In a report released this week by the Police Reform Organizing Project, the NYS Division of Criminal Justice Services determined that police are still arresting people for marijuana possession. In the first nine months of 2017, there have been more than 13,500 arrests, totaling 50 arrests a day.

“While virtually all the numbers demonstrate that NYPD arrest practices are marked by waste and racial bias, the statistics that stand out for us involve arrests for misdemeanor marijuana offenses,” said PROP director Robert Gangi.

In 2014, de Blasio announced that the NYPD would stop arresting people for possessing 25 grams or less of marijuana. The crime was downgraded to a simple summons and $100 fine on the first offense. Before the announcement, possessing the drug was a misdemeanor, and critics said that the law targeted people of color.

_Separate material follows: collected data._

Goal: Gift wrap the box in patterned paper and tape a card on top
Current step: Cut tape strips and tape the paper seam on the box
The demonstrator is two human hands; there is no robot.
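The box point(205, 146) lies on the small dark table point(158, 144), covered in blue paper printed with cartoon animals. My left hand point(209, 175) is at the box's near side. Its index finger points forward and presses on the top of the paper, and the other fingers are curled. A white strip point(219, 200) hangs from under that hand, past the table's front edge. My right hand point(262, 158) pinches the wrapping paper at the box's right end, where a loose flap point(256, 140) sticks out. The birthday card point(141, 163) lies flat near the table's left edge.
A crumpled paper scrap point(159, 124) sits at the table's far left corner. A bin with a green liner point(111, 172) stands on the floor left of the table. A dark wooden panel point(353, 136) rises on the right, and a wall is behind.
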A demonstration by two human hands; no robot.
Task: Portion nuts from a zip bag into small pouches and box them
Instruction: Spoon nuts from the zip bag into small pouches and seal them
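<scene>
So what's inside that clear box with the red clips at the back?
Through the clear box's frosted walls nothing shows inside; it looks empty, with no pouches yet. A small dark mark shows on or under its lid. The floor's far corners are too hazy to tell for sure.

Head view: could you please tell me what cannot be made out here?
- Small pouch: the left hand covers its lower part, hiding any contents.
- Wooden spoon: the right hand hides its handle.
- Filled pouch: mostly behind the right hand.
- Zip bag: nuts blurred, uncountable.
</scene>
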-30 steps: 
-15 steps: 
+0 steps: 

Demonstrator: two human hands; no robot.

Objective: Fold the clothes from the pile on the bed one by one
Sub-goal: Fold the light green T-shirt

“I think the fact that you will see fewer unnecessary arrests will be good for New York City as a whole; it will certainly be good for New Yorkers of color, particularly young people of color—there’s no question about that,” the mayor said in 2014.

Prior to his announcement, the mayor was criticized for the high number of marijuana arrests. In his first five months in office the NYPD arrested more people per month than former Mayors Michael Bloomberg and Rudolph Giuliani.

Earlier in 2014, late Brooklyn District Attorney Ken Thompson announced that he would no longer prosecute low-level marijuana possession offenses, citing safety concerns and the money wasted on issues.

“This new policy is a reasonable response to the thousands of low-level marijuana arrests that weigh down the criminal justice system, require significant resources that could be redirected to more serious crimes and take an unnecessary toll on offenders,” Thompson said.

Fast forward to 2017, PROP found that 86 percent of misdemeanor arrests involved people of color, compared to 86.5 percent in the first nine months of 2016 and 87 percent in 2015.

Across all arrest categories, 2017 arrest data from January to September showed that the NYPD continues the discriminatory practice of targeting low-income people of color for minor infractions. More than half of the NYPD’s felony arrests involved Black New Yorkers, who make up a quarter of the city’s total population.

PROP claims arrests are costing the city as well. One misdemeanor arrest costs the city $1,750 and all misdemeanor arrests cost the city $787,000 per day.

“Though research and experience demonstrate that white people use and sell marijuana in proportions and numbers equal to or greater than African-Americans and Latinos, 90 percent of NYPD arrests for marijuana offenses in 2017 have involved New Yorkers of color,” Gangi said. “Time for the hypocrisy to stop and for our city to end these blatantly racist practices.”